Survivors talk of the fear and anxiety they live with because they never feel safe. They talk of the shame, the feelings of worthlessness, of feeling judged by others. Many of us don’t share what happened to us. And we are many. All around you are survivors of abuse. The man who gets angry and lashes out. The woman who comes off as standoffish. Then there are the ones you wouldn’t expect. The mother at the park with her kids. The poised woman who always has on perfect makeup. The overweight couple at the grocery store. We are everywhere.
What do they want out of life? To feel safe in their environment and their own bodies. To love and trust themselves and others. To enjoy life and actually live it. I have found that place and I never want to go back. After my abuse I was a victim. Then I became a survivor. I didn’t kill myself, though I had the plans laid out to do it. I fought for healing. I learned to manage, to survive. I wanted more. I wanted what they want- to enjoy life and live it. To be a thriver.
For this I needed more than traditional therapy offers. When I ventured off the beaten path I found deeper healing in things like visualization, hypnotherapy, and energy work. One of the unexpected healing avenues came from my writing coach. The constant reminders to change the way I think, what I say, and to create my own reality for life changed everything. I saw for the first time that I had the power to create a different future because the brain processes fact and fiction the same. Belief is more powerful than fact. I pulled out the weeds my abusers had planted in the fertile garden of my mind and I planted my own seeds of who I wanted to be. They grew and I changed.

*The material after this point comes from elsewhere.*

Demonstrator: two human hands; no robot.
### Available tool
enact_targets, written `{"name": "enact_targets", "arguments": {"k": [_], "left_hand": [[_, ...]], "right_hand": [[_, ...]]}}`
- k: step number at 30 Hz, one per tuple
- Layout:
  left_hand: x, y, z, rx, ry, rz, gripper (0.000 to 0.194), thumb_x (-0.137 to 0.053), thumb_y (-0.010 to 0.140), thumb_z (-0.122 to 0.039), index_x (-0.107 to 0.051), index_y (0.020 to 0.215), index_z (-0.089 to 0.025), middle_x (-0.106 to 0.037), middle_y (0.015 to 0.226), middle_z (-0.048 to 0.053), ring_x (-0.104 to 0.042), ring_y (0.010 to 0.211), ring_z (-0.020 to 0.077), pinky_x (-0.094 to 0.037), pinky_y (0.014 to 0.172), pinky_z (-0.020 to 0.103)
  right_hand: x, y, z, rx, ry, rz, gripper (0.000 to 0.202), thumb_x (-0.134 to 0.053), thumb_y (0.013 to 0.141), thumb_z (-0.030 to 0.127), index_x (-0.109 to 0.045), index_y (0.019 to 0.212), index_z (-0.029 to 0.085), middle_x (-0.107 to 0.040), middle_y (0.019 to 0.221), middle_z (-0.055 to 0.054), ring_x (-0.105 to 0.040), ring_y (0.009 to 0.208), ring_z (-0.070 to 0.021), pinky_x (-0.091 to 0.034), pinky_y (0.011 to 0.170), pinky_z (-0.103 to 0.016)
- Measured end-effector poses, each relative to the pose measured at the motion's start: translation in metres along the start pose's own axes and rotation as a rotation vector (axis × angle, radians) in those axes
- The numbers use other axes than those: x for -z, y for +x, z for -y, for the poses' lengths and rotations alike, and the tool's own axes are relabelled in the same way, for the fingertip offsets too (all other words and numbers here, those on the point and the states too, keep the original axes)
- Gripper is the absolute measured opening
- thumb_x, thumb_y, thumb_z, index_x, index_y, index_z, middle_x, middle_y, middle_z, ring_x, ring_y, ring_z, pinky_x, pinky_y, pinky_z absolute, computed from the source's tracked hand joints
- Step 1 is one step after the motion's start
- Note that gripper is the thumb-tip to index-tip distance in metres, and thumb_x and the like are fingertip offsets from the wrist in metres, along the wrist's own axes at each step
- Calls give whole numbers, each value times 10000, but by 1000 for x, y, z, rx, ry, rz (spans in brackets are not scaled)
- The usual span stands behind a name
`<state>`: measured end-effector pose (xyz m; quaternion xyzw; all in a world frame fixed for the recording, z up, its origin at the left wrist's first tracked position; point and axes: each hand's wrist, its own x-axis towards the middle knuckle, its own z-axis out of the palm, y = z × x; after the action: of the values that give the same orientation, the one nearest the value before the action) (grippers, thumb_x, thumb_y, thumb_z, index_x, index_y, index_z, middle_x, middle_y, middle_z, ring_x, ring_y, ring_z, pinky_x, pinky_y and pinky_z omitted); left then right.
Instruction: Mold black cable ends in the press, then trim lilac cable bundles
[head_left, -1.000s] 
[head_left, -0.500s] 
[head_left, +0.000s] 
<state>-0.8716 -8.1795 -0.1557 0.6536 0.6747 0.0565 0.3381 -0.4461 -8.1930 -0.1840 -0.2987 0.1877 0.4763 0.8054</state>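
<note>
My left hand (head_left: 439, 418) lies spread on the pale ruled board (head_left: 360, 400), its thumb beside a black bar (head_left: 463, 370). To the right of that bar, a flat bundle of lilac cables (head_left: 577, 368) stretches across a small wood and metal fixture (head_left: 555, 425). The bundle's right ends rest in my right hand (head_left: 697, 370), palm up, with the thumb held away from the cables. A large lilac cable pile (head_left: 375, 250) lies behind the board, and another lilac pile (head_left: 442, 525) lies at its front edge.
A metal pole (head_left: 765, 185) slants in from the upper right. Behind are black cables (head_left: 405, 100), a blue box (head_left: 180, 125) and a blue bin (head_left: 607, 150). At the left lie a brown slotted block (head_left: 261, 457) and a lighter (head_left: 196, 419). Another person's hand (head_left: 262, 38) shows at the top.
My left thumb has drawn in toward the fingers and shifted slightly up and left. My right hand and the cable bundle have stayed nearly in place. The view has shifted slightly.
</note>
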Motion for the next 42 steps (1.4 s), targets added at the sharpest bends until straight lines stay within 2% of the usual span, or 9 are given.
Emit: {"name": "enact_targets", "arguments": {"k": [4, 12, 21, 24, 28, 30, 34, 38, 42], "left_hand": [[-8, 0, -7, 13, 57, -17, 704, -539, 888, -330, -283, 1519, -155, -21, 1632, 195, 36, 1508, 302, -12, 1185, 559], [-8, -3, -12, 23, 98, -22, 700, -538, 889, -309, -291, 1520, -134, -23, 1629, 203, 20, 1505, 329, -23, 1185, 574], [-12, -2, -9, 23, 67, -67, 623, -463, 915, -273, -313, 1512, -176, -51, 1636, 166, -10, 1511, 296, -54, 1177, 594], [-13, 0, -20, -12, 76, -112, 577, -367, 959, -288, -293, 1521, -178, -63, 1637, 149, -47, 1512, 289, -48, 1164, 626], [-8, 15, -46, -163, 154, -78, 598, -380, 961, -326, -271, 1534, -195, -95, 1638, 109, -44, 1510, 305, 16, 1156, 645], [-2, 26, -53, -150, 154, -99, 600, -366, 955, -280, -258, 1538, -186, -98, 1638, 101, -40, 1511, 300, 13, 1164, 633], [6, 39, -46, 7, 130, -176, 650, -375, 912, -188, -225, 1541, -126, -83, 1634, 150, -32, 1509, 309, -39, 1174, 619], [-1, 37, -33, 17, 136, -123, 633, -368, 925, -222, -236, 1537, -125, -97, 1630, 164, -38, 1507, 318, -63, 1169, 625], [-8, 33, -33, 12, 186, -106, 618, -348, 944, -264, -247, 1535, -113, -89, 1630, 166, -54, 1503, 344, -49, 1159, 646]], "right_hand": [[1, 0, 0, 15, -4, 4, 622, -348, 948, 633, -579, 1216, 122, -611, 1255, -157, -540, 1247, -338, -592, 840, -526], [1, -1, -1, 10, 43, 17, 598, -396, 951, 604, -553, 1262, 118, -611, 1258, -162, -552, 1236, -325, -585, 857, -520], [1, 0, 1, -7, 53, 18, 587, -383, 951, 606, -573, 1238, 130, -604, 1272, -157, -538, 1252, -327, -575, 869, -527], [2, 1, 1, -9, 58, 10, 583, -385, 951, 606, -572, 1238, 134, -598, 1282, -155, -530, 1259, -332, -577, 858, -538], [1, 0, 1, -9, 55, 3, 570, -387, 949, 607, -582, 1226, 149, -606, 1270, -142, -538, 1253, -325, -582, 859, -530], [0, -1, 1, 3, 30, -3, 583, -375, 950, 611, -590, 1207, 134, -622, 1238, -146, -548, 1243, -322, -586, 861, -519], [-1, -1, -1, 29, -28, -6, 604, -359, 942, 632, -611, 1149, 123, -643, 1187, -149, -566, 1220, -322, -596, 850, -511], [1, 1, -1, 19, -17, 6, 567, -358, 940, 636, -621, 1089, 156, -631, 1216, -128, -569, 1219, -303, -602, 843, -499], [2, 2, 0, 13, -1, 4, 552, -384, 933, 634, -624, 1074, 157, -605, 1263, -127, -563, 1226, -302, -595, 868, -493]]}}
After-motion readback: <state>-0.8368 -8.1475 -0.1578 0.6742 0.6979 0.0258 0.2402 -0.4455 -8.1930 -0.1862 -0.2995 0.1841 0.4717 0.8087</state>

This is why I want to be a life coach for abuse survivors. I want to coach them, support them, and teach them how to be thrivers. Because being on this side is amazing. I love life. I feel safe. I am empowered. My anxiety is gone. My PTSD rarely rears it’s ugly head anymore. I honor who I am. I know who to trust and who not to trust. I have discovered how to have assertive communication so I say yes when I want to say yes, and no when I need to say no. I try new things. I feel alive.
It is because of the victims and survivors that I must move forward in building Rise to Thrive- a coaching program to support and empower survivors to achieve deep and lasting healing. I feel a stirring within my soul, a calling from a higher power, that this is what I must do. It is time take our power back from those who stole it from us. It is time to stand up, speak out, and find a way to protect others that they might not have to join our ranks. It is time to live.